Exercise brief: Set down every entry word for word. Omit the pictures.
○ ○ ○ ○
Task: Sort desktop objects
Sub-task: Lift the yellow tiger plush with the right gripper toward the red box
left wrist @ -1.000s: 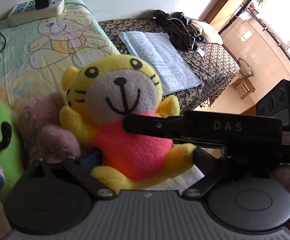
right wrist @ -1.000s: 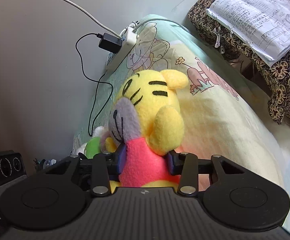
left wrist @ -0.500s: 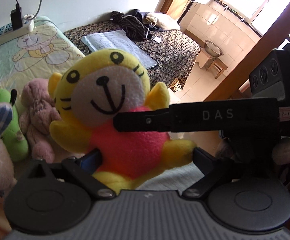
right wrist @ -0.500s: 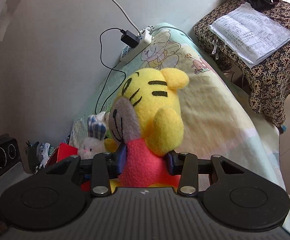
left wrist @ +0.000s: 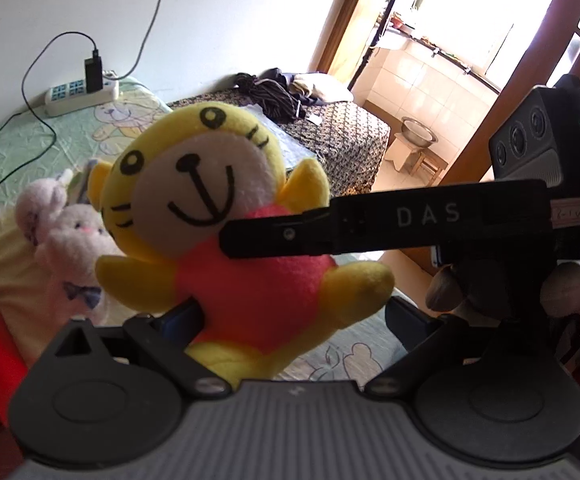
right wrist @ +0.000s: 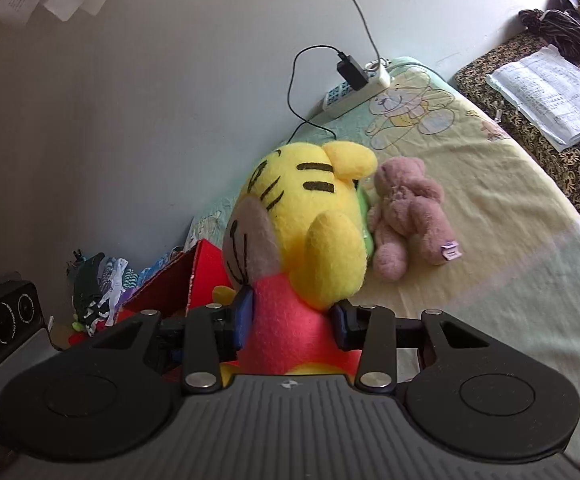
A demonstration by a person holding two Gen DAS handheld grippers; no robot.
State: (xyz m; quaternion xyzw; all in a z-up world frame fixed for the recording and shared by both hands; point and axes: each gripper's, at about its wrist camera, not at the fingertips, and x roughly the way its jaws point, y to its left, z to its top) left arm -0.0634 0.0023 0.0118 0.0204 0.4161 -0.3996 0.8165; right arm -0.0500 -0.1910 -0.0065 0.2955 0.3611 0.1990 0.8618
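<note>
We are gripping the yellow tiger plush in our right tool, whose blue pads are pinching its pink fleece belly from both sides and holding it raised above the bed. Our left tool is standing wide open, its fingers flanking the plush's lower body; whether they are touching it, we cannot tell. The right tool's black arm, reaching across the tiger's chest, is showing the white letters "DAS". Beyond, a fuzzy mauve teddy bear is lying on the cartoon-printed bedsheet, near a white rabbit plush. Farther back, a white power strip is resting against the wall.
</note>
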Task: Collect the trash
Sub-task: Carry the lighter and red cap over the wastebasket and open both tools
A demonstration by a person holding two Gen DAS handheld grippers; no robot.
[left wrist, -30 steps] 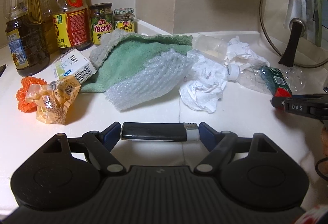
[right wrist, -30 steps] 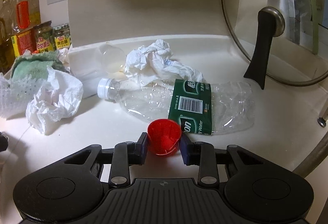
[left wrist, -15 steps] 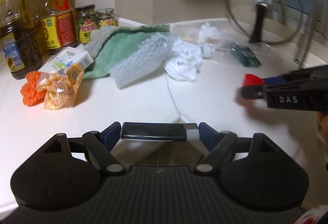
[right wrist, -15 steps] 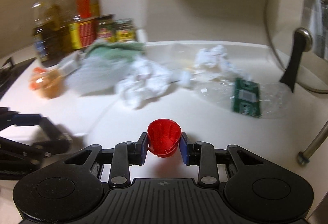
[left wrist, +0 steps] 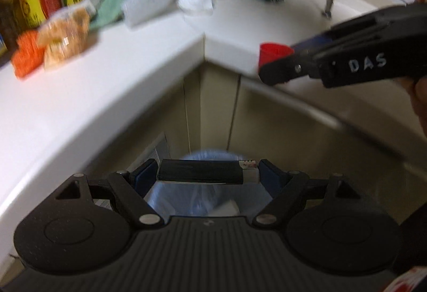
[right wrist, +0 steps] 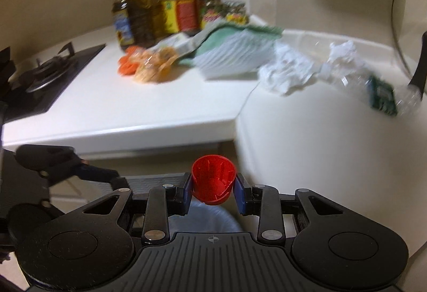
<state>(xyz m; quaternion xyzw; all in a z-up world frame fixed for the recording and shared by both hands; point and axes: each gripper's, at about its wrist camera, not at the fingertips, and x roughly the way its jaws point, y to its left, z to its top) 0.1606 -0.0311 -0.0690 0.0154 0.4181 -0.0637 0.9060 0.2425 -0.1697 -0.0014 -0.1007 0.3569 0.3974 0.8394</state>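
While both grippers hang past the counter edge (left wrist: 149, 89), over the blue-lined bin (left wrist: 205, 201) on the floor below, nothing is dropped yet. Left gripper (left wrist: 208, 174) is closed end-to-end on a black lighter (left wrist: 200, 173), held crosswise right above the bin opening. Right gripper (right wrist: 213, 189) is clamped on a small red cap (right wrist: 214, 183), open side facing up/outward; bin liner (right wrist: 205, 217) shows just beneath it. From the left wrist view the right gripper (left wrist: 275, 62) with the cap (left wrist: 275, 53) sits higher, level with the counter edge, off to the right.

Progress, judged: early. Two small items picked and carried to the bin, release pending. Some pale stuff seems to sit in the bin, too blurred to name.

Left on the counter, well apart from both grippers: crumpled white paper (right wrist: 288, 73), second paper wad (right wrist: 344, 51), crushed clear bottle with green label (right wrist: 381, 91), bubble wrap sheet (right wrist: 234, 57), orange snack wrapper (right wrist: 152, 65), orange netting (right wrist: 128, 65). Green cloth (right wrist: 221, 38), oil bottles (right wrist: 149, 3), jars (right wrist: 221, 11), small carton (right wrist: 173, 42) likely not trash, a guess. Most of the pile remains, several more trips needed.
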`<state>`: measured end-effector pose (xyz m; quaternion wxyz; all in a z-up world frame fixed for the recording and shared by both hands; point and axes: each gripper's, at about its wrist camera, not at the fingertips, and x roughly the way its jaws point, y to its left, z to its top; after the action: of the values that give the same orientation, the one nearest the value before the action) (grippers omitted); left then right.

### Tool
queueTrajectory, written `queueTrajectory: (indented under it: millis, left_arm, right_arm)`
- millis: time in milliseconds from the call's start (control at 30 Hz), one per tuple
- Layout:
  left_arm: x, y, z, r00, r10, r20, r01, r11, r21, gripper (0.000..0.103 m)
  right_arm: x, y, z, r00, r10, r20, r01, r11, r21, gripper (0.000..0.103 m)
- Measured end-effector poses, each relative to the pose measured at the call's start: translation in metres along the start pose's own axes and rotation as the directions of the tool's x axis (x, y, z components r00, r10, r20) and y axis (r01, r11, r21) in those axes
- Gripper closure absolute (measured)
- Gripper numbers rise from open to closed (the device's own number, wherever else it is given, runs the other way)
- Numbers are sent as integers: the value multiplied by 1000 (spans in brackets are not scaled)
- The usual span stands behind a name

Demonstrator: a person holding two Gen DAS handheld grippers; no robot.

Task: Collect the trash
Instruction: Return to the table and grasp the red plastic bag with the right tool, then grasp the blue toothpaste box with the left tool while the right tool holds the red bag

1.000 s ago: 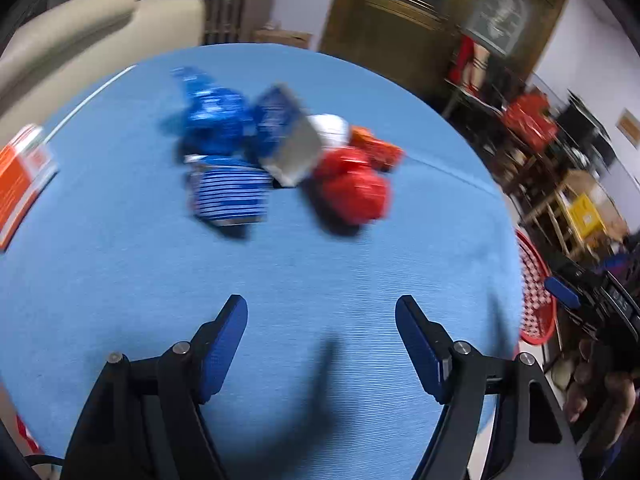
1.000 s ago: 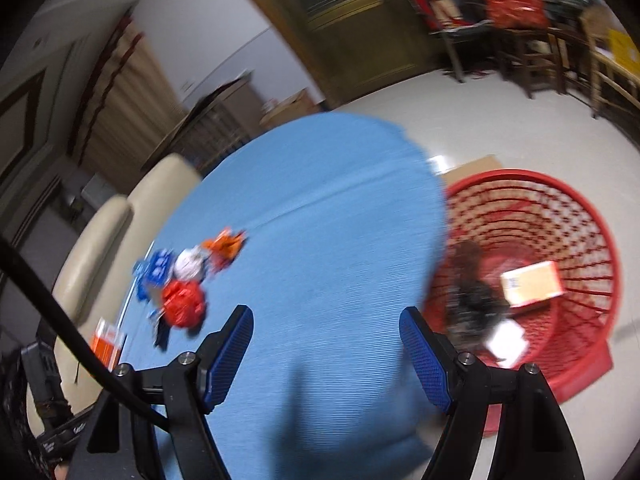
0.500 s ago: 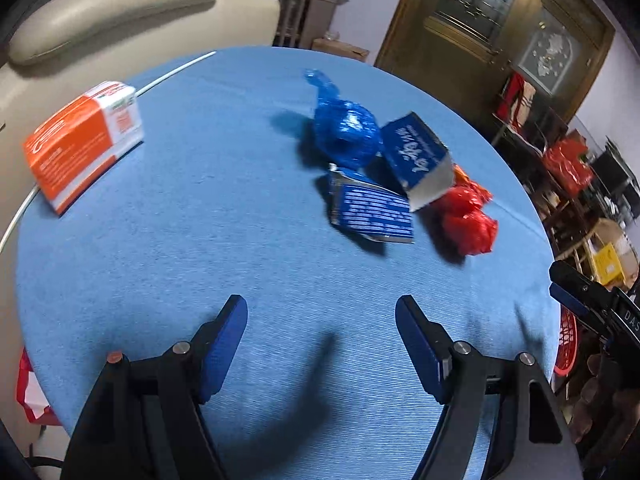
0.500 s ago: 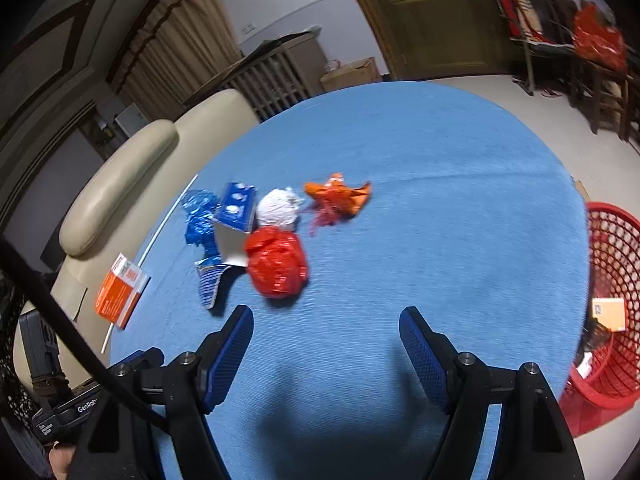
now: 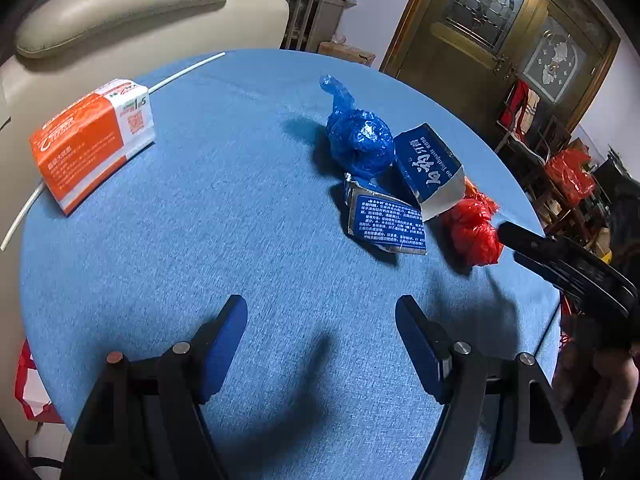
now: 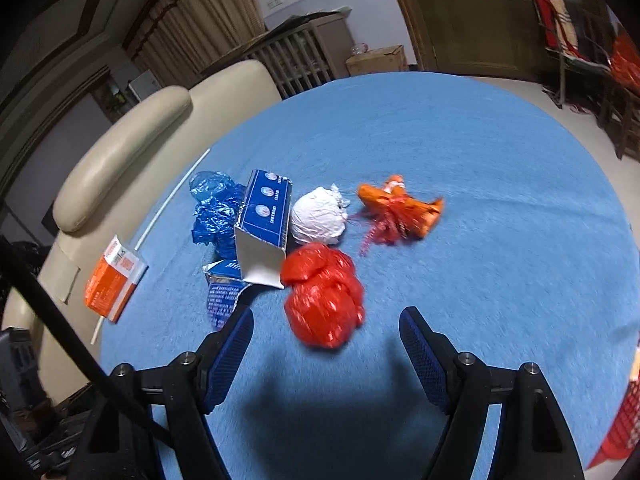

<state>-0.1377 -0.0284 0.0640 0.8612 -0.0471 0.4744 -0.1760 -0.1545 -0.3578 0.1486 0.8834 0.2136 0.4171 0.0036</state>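
Both grippers wide and empty; right gripper (image 6: 326, 330) is nearly at the red bag (image 6: 322, 294), which looks slippery and might squirt out.

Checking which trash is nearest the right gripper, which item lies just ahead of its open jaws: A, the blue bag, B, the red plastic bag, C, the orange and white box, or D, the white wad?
B: the red plastic bag lies just ahead of the right gripper.
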Motion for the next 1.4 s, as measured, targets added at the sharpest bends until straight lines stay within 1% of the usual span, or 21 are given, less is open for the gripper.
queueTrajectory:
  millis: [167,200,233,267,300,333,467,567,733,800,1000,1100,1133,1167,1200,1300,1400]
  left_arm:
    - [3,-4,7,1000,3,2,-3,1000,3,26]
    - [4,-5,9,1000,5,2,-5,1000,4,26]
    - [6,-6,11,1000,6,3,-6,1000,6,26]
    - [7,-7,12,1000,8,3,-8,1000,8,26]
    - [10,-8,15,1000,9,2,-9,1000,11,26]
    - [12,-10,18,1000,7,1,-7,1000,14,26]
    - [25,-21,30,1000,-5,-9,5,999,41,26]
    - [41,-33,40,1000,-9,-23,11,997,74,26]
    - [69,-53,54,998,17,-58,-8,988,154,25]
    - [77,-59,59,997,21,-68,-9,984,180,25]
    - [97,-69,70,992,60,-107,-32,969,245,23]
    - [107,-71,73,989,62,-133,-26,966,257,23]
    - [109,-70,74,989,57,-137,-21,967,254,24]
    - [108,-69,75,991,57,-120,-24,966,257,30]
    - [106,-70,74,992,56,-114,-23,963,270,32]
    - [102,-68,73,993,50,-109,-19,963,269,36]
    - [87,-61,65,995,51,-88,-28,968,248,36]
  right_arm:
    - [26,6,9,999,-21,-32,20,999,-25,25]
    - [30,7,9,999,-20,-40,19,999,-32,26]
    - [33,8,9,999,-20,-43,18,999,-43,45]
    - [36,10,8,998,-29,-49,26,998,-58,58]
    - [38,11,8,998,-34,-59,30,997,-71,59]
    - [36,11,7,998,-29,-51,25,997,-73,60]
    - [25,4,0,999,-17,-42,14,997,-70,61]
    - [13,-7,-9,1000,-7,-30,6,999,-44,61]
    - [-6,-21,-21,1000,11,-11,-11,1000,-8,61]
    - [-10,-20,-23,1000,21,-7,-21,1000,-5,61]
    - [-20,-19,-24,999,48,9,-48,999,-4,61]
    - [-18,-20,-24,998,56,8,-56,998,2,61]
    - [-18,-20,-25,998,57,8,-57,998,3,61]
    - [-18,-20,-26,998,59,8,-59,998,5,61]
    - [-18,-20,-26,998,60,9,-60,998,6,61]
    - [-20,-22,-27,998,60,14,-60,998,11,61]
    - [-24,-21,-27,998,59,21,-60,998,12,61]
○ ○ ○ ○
Finished task:
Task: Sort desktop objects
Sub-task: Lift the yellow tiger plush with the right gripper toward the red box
left wrist @ -1.000s: 
right wrist @ -1.000s: 
left wrist @ -0.500s: 
right wrist @ -0.500s: 
left wrist @ +0.000s: 
right wrist @ +0.000s: 
A demonstration by a person holding two Gen DAS handheld grippers; no robot.
State: (xyz m; quaternion xyzw; all in a z-up world frame fixed for the recording and shared by both hands; point and axes: each gripper's, at about its wrist camera, not at the fingertips, and x roughly the way its jaws point, y to its left, z to its top) left arm -0.0634 0.0023 0.0118 0.0204 0.4161 -0.3996 0.8165; right arm -0.0500 -0.1910 -0.0065 0.2955 0.3611 0.1990 0.8618
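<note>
We are gripping the yellow tiger plush in our right tool, whose blue pads are pinching its pink fleece belly from both sides and holding it raised above the bed. Our left tool is standing wide open, its fingers flanking the plush's lower body; whether they are touching it, we cannot tell. The right tool's black arm, reaching across the tiger's chest, is showing the white letters "DAS". Beyond, a fuzzy mauve teddy bear is lying on the cartoon-printed bedsheet, near a white rabbit plush. Farther back, a white power strip is resting against the wall.
</note>
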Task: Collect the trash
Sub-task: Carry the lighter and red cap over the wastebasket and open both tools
A demonstration by a person holding two Gen DAS handheld grippers; no robot.
[left wrist, -30 steps] 
[right wrist, -30 steps] 
[left wrist, -15 steps] 
[right wrist, -15 steps] 
[left wrist, +0 steps] 
[right wrist, +0 steps] 
<state>(xyz m; quaternion xyzw; all in a z-up world frame fixed for the recording and shared by both hands; point and axes: each gripper's, at about its wrist camera, not at the fingertips, and x roughly the way its jaws point, y to its left, z to its top) 0.1606 -0.0311 -0.0690 0.0154 0.4181 -0.0637 0.9060 0.2425 -0.1697 -0.0014 -0.1007 0.3569 0.3974 0.8394</state>
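While both grippers hang past the counter edge (left wrist: 149, 89), over the blue-lined bin (left wrist: 205, 201) on the floor below, nothing is dropped yet. Left gripper (left wrist: 208, 174) is closed end-to-end on a black lighter (left wrist: 200, 173), held crosswise right above the bin opening. Right gripper (right wrist: 213, 189) is clamped on a small red cap (right wrist: 214, 183), open side facing up/outward; bin liner (right wrist: 205, 217) shows just beneath it. From the left wrist view the right gripper (left wrist: 275, 62) with the cap (left wrist: 275, 53) sits higher, level with the counter edge, off to the right.

Progress, judged: early. Two small items picked and carried to the bin, release pending. Some pale stuff seems to sit in the bin, too blurred to name.

Left on the counter, well apart from both grippers: crumpled white paper (right wrist: 288, 73), second paper wad (right wrist: 344, 51), crushed clear bottle with green label (right wrist: 381, 91), bubble wrap sheet (right wrist: 234, 57), orange snack wrapper (right wrist: 152, 65), orange netting (right wrist: 128, 65). Green cloth (right wrist: 221, 38), oil bottles (right wrist: 149, 3), jars (right wrist: 221, 11), small carton (right wrist: 173, 42) likely not trash, a guess. Most of the pile remains, several more trips needed.
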`<state>`: measured end-effector pose (xyz m; quaternion wxyz; all in a z-up world frame fixed for the recording and shared by both hands; point and axes: each gripper's, at about its wrist camera, not at the fingertips, and x roughly the way its jaws point, y to its left, z to its top; after the action: of the values that give the same orientation, the one nearest the value before the action) (grippers omitted); left then right.

### Tool
queueTrajectory, written `queueTrajectory: (indented under it: millis, left_arm, right_arm)`
- millis: time in milliseconds from the call's start (control at 30 Hz), one per tuple
- Layout:
  left_arm: x, y, z, r00, r10, r20, r01, r11, r21, gripper (0.000..0.103 m)
  right_arm: x, y, z, r00, r10, r20, r01, r11, r21, gripper (0.000..0.103 m)
- Measured end-effector poses, each relative to the pose measured at the call's start: translation in metres along the start pose's own axes and rotation as the directions of the tool's x axis (x, y, z components r00, r10, r20) and y axis (r01, r11, r21) in those axes
- Gripper closure absolute (measured)
- Gripper numbers rise from open to closed (the device's own number, wherever else it is given, runs the other way)
- Numbers are sent as integers: the value multiplied by 1000 (spans in brackets are not scaled)
- The usual span stands behind a name

Demonstrator: a person holding two Gen DAS handheld grippers; no robot.

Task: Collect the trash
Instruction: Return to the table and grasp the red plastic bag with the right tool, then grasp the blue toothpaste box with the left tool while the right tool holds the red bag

1.000 s ago: 
1.000 s ago: 
0.500 s ago: 
0.500 s ago: 
now: 
now: 

<state>-0.1377 -0.0284 0.0640 0.8612 -0.0471 0.4744 -0.1760 -0.1545 -0.3578 0.1486 0.8834 0.2136 0.4171 0.0036</state>
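Both grippers wide and empty; right gripper (image 6: 326, 330) is nearly at the red bag (image 6: 322, 294), which looks slippery and might squirt out.

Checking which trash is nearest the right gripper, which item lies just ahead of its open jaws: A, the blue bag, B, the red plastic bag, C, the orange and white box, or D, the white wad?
B: the red plastic bag lies just ahead of the right gripper.
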Motion for the next 1.4 s, as measured, targets added at the sharpest bends until straight lines stay within 1% of the usual span, or 21 are given, less is open for the gripper.
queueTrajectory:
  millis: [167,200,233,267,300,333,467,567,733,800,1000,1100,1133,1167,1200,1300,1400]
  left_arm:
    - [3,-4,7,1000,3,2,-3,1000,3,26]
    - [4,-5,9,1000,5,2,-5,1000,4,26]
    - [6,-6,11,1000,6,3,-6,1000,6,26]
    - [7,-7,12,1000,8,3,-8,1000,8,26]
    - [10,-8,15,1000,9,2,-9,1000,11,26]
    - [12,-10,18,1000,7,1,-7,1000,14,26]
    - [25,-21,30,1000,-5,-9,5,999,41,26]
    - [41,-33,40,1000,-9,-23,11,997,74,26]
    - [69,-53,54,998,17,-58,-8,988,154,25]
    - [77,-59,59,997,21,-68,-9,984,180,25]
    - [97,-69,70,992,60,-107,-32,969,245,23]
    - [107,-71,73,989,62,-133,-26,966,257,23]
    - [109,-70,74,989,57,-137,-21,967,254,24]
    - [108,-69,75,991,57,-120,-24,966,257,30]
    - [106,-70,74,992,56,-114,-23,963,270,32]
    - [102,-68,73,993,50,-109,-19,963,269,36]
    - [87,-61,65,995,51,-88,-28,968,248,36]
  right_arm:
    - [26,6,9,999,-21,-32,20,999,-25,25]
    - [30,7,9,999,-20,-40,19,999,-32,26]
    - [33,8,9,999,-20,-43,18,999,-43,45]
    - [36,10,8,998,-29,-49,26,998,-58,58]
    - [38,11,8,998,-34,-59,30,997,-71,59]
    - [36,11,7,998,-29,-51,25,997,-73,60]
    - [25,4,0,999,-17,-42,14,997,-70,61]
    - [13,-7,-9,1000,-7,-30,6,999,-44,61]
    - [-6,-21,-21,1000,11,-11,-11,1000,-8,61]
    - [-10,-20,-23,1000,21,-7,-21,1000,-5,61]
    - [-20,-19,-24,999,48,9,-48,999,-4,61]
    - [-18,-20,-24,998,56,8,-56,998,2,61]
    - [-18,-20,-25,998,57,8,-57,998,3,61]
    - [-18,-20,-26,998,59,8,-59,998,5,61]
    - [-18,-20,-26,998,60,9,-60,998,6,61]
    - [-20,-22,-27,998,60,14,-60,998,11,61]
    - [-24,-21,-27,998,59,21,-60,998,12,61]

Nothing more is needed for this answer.